● Your task:
Every line holding the word "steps" should be copied from the material.

++++ Input data

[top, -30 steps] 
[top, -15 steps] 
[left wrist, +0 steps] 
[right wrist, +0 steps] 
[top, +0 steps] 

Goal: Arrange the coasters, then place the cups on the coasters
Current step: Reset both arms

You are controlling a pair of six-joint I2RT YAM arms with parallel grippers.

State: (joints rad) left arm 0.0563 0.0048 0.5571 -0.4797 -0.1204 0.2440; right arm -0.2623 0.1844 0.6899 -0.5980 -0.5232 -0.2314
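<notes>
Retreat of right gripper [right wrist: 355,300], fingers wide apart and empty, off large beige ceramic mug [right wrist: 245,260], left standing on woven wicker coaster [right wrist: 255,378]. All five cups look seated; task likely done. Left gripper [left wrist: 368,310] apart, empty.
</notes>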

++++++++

● Solution to the exercise:
[top, -30 steps] 
[top, -15 steps] 
[left wrist, +0 steps] 
[right wrist, +0 steps] 
[top, +0 steps] 

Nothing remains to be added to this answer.